Emoticon lacrimosi e un "onore delle armi" a Matteo Orfini, unico tra i dirigenti dem ad essere intervenuto contro la presa di posizione di Nicola Zingaretti nei confronti del presidente del Consiglio, Giuseppe Conte. È Arturo Parisi, uno dei padri nobili del centrosinistra italiano, a prendere le distanze da quella frase - "Conte è un punto di riferimento" - pronunciata dal segretario nazionale del pd durante una conferenza stampa.

"A proposito dell'inno di Nicola Zingaretti a Giuseppe Conte 'punto fortissimo di riferimento di tutte le forze progressiste': pressoché unanime tra gli elettori lo sconcerto, pressoché unanime tra i dirigenti il silenzio. Onore all'unico che ha manifestato il suo dissenso aperto". Il riferimento è a Matteo Orfini, appunto. L'ex presidente del Pd si è infatti dissociato dal suo segretario con queste parole: "Un punto di riferimento di solito é tale perché sta fermo nello stesso posto. Prendere come punto di riferimento qualcosa che si sposta continuamente da destra a sinistra ha un solo effetto: si sbaglia strada e ci si perde".

Orfini, come sottolineato anche da Parisi, è stato l'unico dirigente a prendere posizione contro il segretario, ma da fuori il Pd arriva in queste ore la critica, seppur velata, di Matteo Renzi: "Se per Zingaretti Conte può essere il candidato premier del Pd mi fa piacere per lui. E per loro.
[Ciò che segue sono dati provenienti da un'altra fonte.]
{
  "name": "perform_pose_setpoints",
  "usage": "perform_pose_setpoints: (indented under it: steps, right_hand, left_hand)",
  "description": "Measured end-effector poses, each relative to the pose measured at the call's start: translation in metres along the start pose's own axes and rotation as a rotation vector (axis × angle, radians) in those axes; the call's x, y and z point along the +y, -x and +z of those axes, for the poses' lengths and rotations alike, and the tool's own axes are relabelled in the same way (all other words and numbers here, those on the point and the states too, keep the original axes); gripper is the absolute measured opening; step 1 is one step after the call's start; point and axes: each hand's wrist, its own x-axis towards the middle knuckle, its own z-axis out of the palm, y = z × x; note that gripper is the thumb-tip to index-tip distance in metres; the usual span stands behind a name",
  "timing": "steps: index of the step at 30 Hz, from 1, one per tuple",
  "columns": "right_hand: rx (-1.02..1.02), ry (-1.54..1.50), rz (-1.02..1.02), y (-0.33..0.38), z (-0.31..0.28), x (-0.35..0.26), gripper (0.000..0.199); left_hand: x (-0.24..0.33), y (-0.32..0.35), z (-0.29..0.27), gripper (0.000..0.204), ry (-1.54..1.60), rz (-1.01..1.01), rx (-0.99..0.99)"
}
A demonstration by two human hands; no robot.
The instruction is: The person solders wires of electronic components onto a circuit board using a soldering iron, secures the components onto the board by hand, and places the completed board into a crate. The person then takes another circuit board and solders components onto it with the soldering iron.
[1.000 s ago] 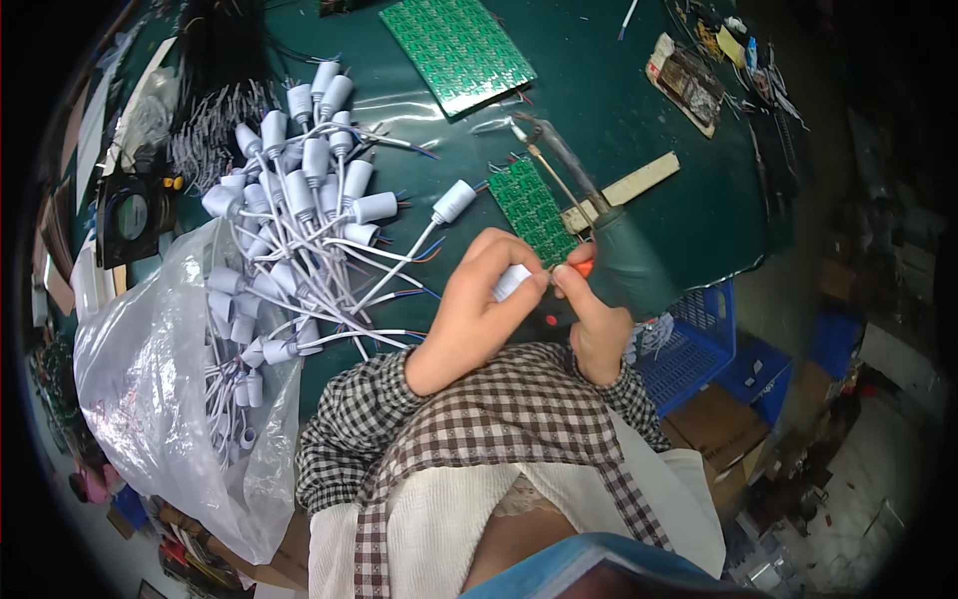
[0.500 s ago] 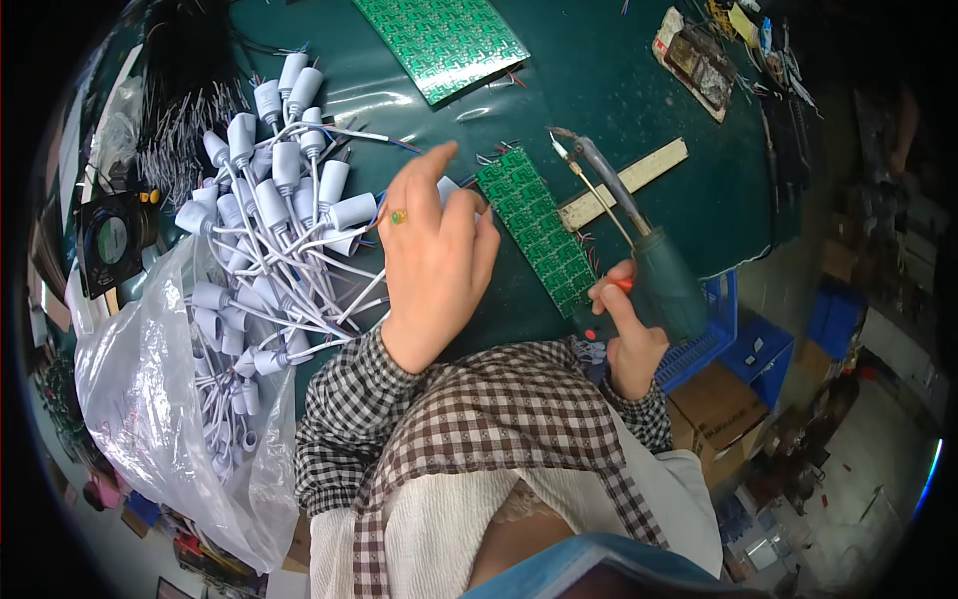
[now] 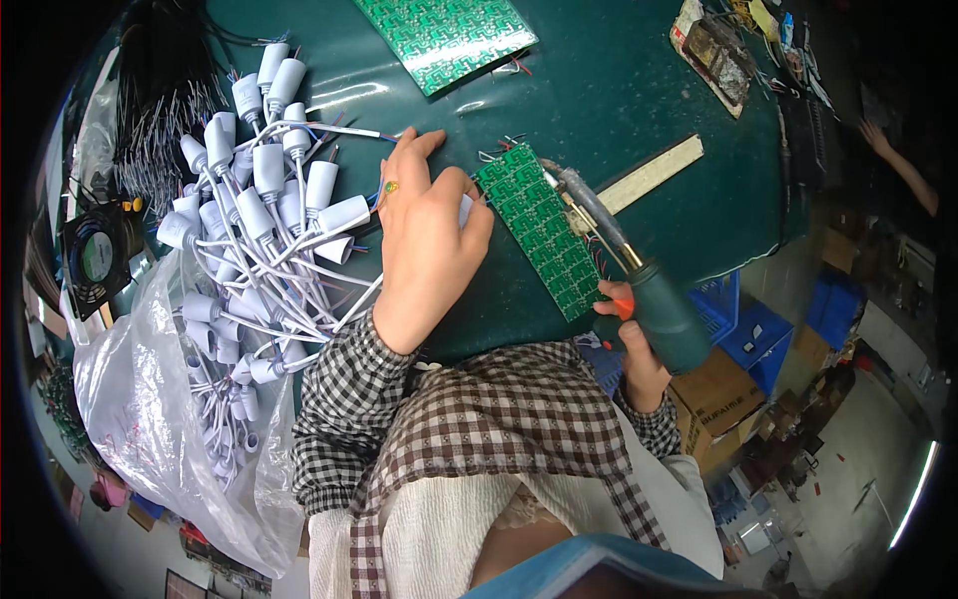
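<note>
My right hand (image 3: pixel 644 369) grips a soldering gun (image 3: pixel 671 317) with a dark green body and a red trigger. Its metal tip points up and to the left, at the upper right edge of a narrow green circuit board panel (image 3: pixel 539 235); whether it touches cannot be made out. Left of that panel, my left hand (image 3: pixel 424 235) is closed, with a gold ring showing. A white lamp socket (image 3: pixel 465 208) peeks out from under its fingers, mostly hidden. Thin wires stick out at the panel's top end. A pale strip (image 3: pixel 654 172) lies behind the gun.
Many white lamp sockets with cords (image 3: pixel 264 215) are heaped at left, partly over a clear plastic bag (image 3: pixel 140 389). A larger green panel (image 3: pixel 454 45) lies at the far side. A small black fan (image 3: pixel 97 257) stands far left. Blue crates (image 3: pixel 753 344) and a cardboard box (image 3: pixel 718 404) are at right.
The soldering gun has come nearer to me, and its tip has moved down to the narrow panel's edge. My left hand has shifted slightly left, still closed round the socket.
</note>
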Motion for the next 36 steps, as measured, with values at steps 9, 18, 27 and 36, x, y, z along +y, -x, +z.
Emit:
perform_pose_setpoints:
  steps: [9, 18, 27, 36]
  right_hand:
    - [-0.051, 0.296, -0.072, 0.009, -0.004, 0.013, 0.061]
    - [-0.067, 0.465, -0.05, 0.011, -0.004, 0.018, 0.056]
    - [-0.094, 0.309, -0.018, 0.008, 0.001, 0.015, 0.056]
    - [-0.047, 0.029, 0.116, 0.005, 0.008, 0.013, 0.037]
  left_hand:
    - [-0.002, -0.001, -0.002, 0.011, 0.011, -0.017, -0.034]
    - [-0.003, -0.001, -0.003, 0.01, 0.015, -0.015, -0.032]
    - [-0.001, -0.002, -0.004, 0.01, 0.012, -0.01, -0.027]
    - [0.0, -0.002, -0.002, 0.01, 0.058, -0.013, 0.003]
Io ho un giudizio diverso sia sul passato per l'esperienza del Conte I sia sul futuro per una certa idea di politica che evidentemente è diversa da quella dell'attuale Pd".

La logica del "campo largo"

Le parole di Zingaretti, tuttavia, sono giustificate da alcuni dirigenti Pd con la necessità di parlare a quella fetta di Movimento 5 Stelle che viene definita dei "ragionevoli": coloro, insomma, che in questo travagliati mesi di Conte II hanno fatto da pontieri permettendo al governo di andare avanti, a cominciare dal varo della legge di Bilancio.

Secondo questa ricostruzione, Zingaretti mirerebbe a coinvolgere il mondo Cinque Stelle che guarda a quei dirigenti nel processo di costruzione di un campo largo di progressisti che si dovrebbe avviare subito dopo le regionali in Calabria ed Emilia Romagna, con quel "congresso rifondativo" annunciato dal leader dem. E non sembra un caso che anche dal M5s siano arrivate negli ultimi giorni aperture nei confronti dei dem. Beppe Grillo, ad esempio, ha avuto modo di segnalare come il Partito democratico oggi sia molto diverso da quello che il M5s ha combattuto negli ultimi anni.

Una strategia che, per Zingaretti, è dettata dai fatti. Il segretario Pd è convinto, e lo ha esplicitato nell'intervista 'incriminata', che si stia tornando verso un bipolarismo che vede schierate, da una parte, le forze progressiste ed europeiste di cui il Pd vuol essere pilastro, e dall'altra quelle sovraniste e populiste.

Da questo punto di vista, le parole di Zingaretti sono un messaggio anche allo stesso Renzi: con la destra sovranista o con un nuovo centrosinistra di cui si sente parte Grillo, Conte e una bella fetta dell'elettorato grillino.